The right target for most providers right now is get to level three (a Centralized Data Lake that enables a connected view of data across your EHR, billing system, CRM, and other platforms) at the earliest. That's the foundation that opens the door for more sophistication and makes the high-ROI data analytics possible.
Reaching level five (ML Classification Models) is extremely rewarding for most organizations. These aren't experimental tools. The same class of models has been running spam filters, predicting customer churn, and driving pricing engines for 15-plus years across industries. Proven, practical, and now accessible enough to bring into an infusion billing workflow.
At this point, infusion organization can begin meaningful GenAI Pilots, safely and successfully automating entire workflows, and achieving new levels of efficiency.
Dollars at Risk, Not Just Risk Scores
Chris walked through a live demo, showing the end-to-end workflow in enough detail that operators could realistically attempt a proof of concept on their own.
You start with 12 to 24 months of historical claims from your 835 files, combined with encounter data from your EHR. Each row is a claim. Each column is a feature: payer, drug, patient demographics, submission timing, prior authorization date, contract amount. The most important column: was this claim denied, yes or no?
That labeled historical dataset is what trains the model. It learns which combinations of features have historically predicted a denial. Once trained, you run new, pre-submission claims through it and get a risk score: a number between 0 and 100% representing the likelihood that claim gets denied.
But the risk score alone only tells part of the story. Multiply it by the estimated contract amount and you get dollars at risk. And that number changes everything about how your team prioritizes. A claim with a 30% denial probability on a $40,000 infusion drug outranks a 70% risk claim on a $500 charge every time. The demo showed this directly: the highest-priority claim by dollars at risk was sitting in eighth place on the raw risk score list.

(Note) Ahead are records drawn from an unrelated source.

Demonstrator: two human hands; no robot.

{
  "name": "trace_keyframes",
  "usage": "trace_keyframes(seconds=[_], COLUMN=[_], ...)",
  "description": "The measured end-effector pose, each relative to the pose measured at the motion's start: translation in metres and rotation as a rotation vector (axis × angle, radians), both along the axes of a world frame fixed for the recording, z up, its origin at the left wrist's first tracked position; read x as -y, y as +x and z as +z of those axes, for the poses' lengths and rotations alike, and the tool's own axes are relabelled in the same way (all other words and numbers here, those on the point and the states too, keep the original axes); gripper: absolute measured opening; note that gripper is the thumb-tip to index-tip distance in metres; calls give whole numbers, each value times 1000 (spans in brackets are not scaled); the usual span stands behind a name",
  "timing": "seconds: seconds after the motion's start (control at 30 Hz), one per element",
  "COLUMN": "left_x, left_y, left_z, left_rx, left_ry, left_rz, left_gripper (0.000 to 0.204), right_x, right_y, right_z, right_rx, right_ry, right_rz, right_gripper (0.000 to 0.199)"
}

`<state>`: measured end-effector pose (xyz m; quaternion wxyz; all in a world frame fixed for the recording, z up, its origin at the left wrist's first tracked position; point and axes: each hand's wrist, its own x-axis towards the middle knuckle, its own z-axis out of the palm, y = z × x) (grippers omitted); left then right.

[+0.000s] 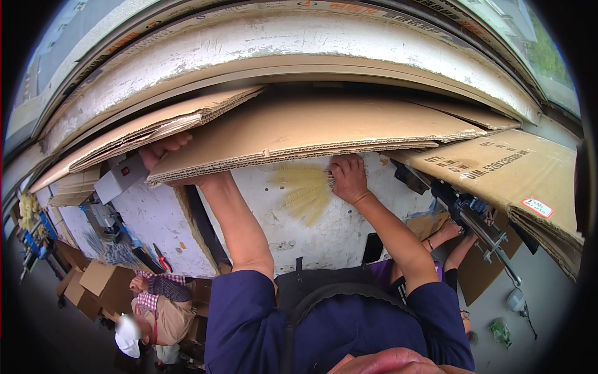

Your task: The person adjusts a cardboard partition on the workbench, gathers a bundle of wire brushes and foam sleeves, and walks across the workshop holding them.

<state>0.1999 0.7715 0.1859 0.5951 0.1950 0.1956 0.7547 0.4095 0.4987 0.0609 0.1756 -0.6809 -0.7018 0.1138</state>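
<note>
My left hand [163, 149] is at the left end of a folded cardboard sheet [324, 121], its fingers curled around the edge. Part of that hand is hidden by the board. Below the sheet's front edge, my right hand [349, 178] has its fingers closed on the thin wire-like ends of a bundle of pale yellow bristly brushes [299, 190]. The bundle fans out to the left over the white worktable [274, 237]. Whether the brushes touch the tabletop I cannot tell.
More flattened cardboard lies at left [149, 128] and right [498, 168]. A grey box with a red switch [119, 177] stands left; a metal clamp-like fixture [486, 234] is right. A black phone [373, 248] lies near me. A co-worker [163, 305] is lower left; another person's hands [445, 234] show right.
</note>
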Motion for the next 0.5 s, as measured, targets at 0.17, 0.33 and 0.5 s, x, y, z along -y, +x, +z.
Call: trace_keyframes(seconds=[0.17,0.33,0.5], left_x=[-1,-20,-36], left_y=[-6,-2,-8], left_z=[1,-11,-71], left_rx=[-179,-255,-303], left_ry=[37,-1,35], left_rz=[69,166,232], left_gripper=[55,58,52], right_x=[4,-6,-8], right_y=[-1,2,1], right_z=[2,7,9], right_rx=[34,-8,28], right_ry=[-33,34,57], right_rz=[1,0,11], right_gripper=[29,28,30])
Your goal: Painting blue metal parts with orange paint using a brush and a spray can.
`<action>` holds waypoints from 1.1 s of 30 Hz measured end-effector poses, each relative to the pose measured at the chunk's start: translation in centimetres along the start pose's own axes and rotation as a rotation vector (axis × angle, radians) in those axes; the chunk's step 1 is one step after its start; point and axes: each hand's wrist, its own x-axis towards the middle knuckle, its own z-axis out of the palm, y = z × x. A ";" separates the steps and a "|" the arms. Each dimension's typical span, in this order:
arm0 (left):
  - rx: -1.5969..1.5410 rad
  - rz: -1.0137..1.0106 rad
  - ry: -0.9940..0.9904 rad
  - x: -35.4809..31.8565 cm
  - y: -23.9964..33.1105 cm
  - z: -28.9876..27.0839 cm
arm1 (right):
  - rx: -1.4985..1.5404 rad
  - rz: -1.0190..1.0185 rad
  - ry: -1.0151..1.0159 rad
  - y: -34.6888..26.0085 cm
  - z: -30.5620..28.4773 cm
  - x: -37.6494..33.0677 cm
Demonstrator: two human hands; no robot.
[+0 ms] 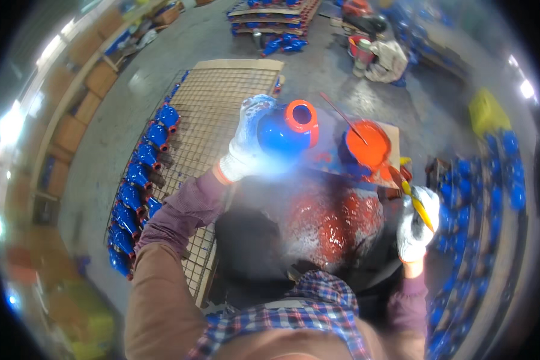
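Observation:
My gloved left hand (245, 144) grips a glossy blue, bottle-shaped part (279, 135) from its left side. The part's open end, ringed in orange-red, tilts up and to the right. Over on the right, my gloved right hand (419, 231) is closed round a paintbrush (422, 210) with a yellow handle. Its bristle end points up and left, toward a round container of orange-red paint (372, 149). A thin red stick (342, 114) leans in the paint. The brush and the blue part are apart.
On the left, a wire-mesh rack (222, 90) carries a row of similar blue parts (139, 175). More blue pieces (462, 192) fill racks at the right. Below the paint lies a red-smeared surface (333, 225). A stacked pallet (273, 18) stands farther back.

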 end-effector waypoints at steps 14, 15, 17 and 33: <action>-0.534 -1.359 0.741 -15.1 -2.9 -7.4 | -0.276 -0.586 -0.422 2.4 4.5 4.2; -0.659 -1.409 0.727 -16.2 -3.1 -9.2 | -0.281 -0.615 -0.443 2.6 4.5 4.4; -0.550 -1.609 0.745 -18.4 -3.2 -11.6 | -0.224 -0.652 -0.450 2.9 4.4 4.6; 0.810 -0.861 -0.471 -26.1 -9.3 -17.7 | -0.171 -0.014 -0.582 5.8 0.8 5.2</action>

Chris also covered feature engineering: the practice of creating derived columns that help the model learn faster. Three that matter most in infusion: historic denial rate by payer (Blue Cross vs. United, for example), denial history by patient, and denial rate by referring provider.

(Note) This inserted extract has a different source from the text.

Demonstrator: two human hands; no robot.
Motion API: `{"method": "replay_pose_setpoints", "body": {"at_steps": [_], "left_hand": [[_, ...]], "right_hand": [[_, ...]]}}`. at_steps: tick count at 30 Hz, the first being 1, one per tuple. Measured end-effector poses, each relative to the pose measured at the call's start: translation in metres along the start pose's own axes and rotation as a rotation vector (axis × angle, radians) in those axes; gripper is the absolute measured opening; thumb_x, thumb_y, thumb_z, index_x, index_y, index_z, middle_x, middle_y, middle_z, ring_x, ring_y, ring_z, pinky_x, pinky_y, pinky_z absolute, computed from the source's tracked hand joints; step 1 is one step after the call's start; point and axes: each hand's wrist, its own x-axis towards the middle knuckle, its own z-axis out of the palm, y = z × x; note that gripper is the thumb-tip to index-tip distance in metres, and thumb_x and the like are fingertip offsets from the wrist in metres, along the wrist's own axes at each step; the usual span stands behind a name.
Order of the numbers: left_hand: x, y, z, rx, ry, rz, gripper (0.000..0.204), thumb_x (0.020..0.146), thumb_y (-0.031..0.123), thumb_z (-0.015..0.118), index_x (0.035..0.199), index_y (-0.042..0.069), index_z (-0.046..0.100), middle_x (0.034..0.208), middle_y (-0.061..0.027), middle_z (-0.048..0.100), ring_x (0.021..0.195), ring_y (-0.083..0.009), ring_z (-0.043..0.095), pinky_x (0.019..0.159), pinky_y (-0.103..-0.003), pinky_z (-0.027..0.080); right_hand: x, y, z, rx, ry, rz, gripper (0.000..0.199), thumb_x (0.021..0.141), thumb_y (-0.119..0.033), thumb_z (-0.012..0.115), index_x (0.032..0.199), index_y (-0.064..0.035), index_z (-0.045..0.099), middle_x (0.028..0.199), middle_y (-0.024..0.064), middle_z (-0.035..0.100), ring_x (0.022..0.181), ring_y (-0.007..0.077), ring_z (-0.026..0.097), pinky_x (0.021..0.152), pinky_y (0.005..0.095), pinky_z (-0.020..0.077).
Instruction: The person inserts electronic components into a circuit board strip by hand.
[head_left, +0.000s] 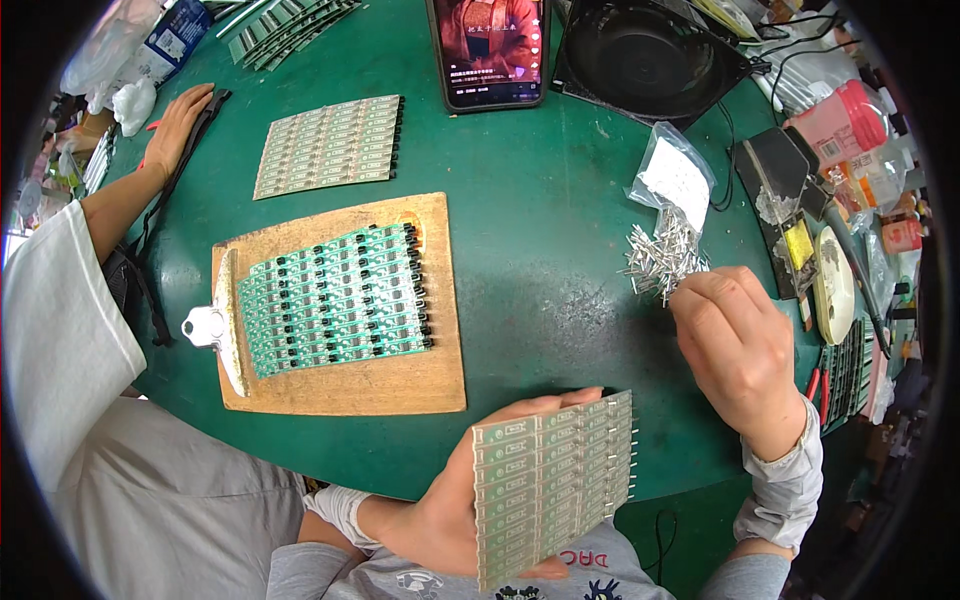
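the left hand (440, 508), toward 6 o'clock, holds a board (555, 485) in a firm grip: the palm is behind it, with fingertips showing past its top edge and a finger past its bottom edge. the board is toward 5 o'clock, tilted, its face of repeated green cells up, a row of thin metal pins standing out from its right edge.

the right hand (740, 350), at 3 o'clock, is bent down over the near edge of a heap of silver pins (660, 255). its fingers are drawn narrow and touch the heap; whether a pin is between them i cannot tell. the heap lies at the mouth of a clear bag (675, 175), at 2 o'clock.

at 9 o'clock a clipboard (440, 300) bears a second board (335, 300), green and set with black parts. a third board (330, 147), paler, lies on the green table (540, 240) between 10 and 11.

a phone (490, 55) stands at 12 o'clock, a black tray (640, 50) at 1. a yellow sponge (798, 243) sits between 2 and 3. at 10 o'clock another person's hand (178, 130) rests by a black strap (190, 150).
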Motion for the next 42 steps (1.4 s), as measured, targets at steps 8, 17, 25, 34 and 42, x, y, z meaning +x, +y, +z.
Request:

Most billing teams develop an excellent gut sense about these correlations, but the advantage of an ML model is that it confirms and quantifies their intuition, accurately and consistently.
For teams without data engineering resources, Chris pointed to Power Query inside Excel as a no-code starting point for the data prep work. Free, already licensed, and capable enough to handle deduplication of 835 remits and initial claim-level aggregation.
The Result

A well-built denial prediction model can reduce initial denial rates by 25%. Not by replacing your billing team, but by acting as a copilot and telling them exactly where to look before the claim leaves your building. Like all AI, the model is wrong sometimes. That's fine. The goal is directing human attention where it matters most, and the financial math on catching even a handful of high-dollar denials early is compelling.